Adding outputs with differing coordinates greatly complicates this.
Suppose a single fragment was written to by two or more instances of a shader.
To ensure correct results, the GPU can either assign one to be an authority and ignore the other (how does it know which will write?)
Or you can add a mutex, and have one wait around for the other to finish.
The other option is to allow a race condition regarding whichever one finishes first.
Either way this would immensely slows down the process, make the shaders ugly, and introduces incorrect and unpredictable behaviour.
Well firstly you can calculate multiple outputs from a single fragment shader in OpenGL 3 and up. A framebuffer object can have more than one RGBA surfaces (Renderbuffer Objects) attached and generate an RGBA for each of them by using gl_FragData[n] instead of gl_FragColor. See chapter 8 of the 5th edition OpenGL SuperBible.
However, the multiple outputs can only be generated for the same X,Y pixel coordinates in each buffer. This is for the same reason that an older style fragment shader can only generate one output, and can't change gl_FragCoord. OpenGL guarantees that in rendering any primitive, one and only one fragment shader will write to any X,Y pixel in the destination framebuffer(s).

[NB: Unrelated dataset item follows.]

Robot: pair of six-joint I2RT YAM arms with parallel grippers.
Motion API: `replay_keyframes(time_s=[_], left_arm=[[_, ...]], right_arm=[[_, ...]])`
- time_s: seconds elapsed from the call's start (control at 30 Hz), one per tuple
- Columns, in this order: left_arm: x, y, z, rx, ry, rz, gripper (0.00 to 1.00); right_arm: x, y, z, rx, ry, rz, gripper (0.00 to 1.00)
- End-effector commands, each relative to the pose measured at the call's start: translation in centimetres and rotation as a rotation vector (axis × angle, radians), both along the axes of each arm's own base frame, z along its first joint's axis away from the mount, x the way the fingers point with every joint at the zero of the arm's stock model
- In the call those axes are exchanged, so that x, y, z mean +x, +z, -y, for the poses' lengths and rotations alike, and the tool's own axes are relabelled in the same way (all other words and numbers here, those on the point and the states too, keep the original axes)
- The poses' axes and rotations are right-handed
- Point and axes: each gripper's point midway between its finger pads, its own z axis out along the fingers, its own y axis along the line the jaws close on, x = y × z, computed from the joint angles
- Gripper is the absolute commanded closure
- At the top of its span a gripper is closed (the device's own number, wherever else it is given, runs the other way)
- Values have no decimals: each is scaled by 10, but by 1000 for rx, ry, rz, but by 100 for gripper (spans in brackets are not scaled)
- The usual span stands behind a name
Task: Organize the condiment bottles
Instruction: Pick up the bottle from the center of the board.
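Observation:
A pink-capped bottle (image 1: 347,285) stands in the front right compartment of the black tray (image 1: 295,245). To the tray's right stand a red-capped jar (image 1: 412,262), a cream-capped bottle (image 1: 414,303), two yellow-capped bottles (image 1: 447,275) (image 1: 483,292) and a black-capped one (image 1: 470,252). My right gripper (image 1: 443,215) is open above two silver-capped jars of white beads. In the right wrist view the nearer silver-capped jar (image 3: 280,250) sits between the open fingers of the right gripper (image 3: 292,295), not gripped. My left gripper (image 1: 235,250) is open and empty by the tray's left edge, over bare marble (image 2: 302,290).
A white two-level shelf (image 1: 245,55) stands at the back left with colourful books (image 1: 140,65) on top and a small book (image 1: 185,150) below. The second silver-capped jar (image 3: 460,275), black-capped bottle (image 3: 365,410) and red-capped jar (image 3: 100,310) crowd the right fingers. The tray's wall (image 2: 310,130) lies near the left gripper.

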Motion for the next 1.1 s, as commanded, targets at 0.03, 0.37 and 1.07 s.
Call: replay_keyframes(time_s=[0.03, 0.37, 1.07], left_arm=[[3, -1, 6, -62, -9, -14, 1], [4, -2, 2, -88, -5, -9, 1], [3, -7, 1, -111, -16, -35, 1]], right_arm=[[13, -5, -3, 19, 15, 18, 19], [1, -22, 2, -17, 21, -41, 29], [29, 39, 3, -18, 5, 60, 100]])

If a fragment shader could generate multiple pixel values at different X,Y coords, it might try to write to the same destination pixel as another execution of the same fragment shader. Same if the fragment shader could change the pixel X or Y. This is the classic multiple threads trying to update shared memory problem.
One way to solve it would be to say "if this happens, the results are unpredictable" which sucks from the programmer point of view because it's completely out of your control. Or fragment shaders would have to lock the pixels they are updating, which would make GPUs far more complicated and expensive, and the performance would suck. Or fragment shaders would execute in some defined order (eg top left to bottom right) instead of in parallel, which wouldn't need locks but the performance would suck even more.